Extract the complete data exactly as given.

========

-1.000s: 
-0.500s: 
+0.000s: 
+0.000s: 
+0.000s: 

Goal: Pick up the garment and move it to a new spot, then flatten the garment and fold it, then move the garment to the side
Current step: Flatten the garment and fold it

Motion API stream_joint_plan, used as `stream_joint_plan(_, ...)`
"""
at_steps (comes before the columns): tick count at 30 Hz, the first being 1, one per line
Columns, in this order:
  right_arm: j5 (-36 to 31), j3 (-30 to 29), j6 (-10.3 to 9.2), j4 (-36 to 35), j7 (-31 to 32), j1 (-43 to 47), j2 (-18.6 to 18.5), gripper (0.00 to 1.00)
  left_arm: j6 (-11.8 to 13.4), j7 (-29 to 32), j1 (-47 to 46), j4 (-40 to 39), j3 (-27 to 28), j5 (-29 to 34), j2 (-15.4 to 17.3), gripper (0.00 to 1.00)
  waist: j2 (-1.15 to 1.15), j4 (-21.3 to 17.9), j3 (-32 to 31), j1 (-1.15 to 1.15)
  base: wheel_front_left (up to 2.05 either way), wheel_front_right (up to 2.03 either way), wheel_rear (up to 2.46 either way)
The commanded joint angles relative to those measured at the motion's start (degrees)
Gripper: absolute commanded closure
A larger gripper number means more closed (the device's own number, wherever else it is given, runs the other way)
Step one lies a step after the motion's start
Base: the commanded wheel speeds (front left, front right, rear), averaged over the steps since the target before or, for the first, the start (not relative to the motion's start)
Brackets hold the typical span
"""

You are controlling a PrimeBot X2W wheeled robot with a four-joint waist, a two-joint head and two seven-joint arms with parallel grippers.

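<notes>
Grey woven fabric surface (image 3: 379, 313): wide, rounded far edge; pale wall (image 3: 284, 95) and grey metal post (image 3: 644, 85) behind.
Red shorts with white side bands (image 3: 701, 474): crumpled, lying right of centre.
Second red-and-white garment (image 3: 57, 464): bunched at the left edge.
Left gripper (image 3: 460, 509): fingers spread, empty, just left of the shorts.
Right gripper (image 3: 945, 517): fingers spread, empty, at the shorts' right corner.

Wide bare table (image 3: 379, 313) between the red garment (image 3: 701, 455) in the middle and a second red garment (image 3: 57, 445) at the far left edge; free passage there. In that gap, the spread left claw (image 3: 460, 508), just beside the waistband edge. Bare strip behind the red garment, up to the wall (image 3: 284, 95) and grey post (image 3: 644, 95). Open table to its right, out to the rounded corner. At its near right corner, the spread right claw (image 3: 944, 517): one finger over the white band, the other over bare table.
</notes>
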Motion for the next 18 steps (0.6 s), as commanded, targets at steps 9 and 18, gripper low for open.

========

* _ANSWER BOX_
-1.000s: 
-0.500s: 
+0.000s: 
+0.000s: 
+0.000s: 

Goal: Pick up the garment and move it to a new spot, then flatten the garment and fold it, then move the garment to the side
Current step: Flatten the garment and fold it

Motion API stream_joint_plan, used as `stream_joint_plan(_, ...)`
"""
at_steps (comes before the columns): tick count at 30 Hz, the first being 1, one per line
Columns, in this order:
  right_arm: j5 (-36 to 31), j3 (-30 to 29), j6 (-10.3 to 9.2), j4 (-36 to 35), j7 (-31 to 32), j1 (-43 to 47), j2 (-18.6 to 18.5), gripper (0.00 to 1.00)
  left_arm: j6 (-11.8 to 13.4), j7 (-29 to 32), j1 (-47 to 46), j4 (-40 to 39), j3 (-27 to 28), j5 (-29 to 34), j2 (-15.4 to 17.3), gripper (0.00 to 1.00)
  waist: j2 (-1.15 to 1.15), j4 (-21.3 to 17.9), j3 (-32 to 31), j1 (-1.15 to 1.15)
  base: wheel_front_left (up to 2.05 either way), wheel_front_right (up to 2.03 either way), wheel_rear (up to 2.46 either way)
The commanded joint angles relative to those measured at the motion's start (degrees)
Gripper: absolute commanded closure
A larger gripper number means more closed (the device's own number, wherever else it is given, runs the other way)
Step one lies a step after the motion's start
Base: the commanded wheel speeds (front left, front right, rear), averaged over the steps since the target before or, for the first, the start (not relative to the motion's start)
Brackets hold the typical span
"""

You are controlling a PrimeBot X2W wheeled robot with a four-joint waist, a two-joint head and two seven-joint arms with parallel grippers.

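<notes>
Grey woven fabric surface (image 3: 379, 313): wide, rounded far edge; pale wall (image 3: 284, 95) and grey metal post (image 3: 644, 85) behind.
Red shorts with white side bands (image 3: 701, 474): crumpled, lying right of centre.
Second red-and-white garment (image 3: 57, 464): bunched at the left edge.
Left gripper (image 3: 460, 509): fingers spread, empty, just left of the shorts.
Right gripper (image 3: 945, 517): fingers spread, empty, at the shorts' right corner.

Wide bare table (image 3: 379, 313) between the red garment (image 3: 701, 455) in the middle and a second red garment (image 3: 57, 445) at the far left edge; free passage there. In that gap, the spread left claw (image 3: 460, 508), just beside the waistband edge. Bare strip behind the red garment, up to the wall (image 3: 284, 95) and grey post (image 3: 644, 95). Open table to its right, out to the rounded corner. At its near right corner, the spread right claw (image 3: 944, 517): one finger over the white band, the other over bare table.
</notes>
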Motion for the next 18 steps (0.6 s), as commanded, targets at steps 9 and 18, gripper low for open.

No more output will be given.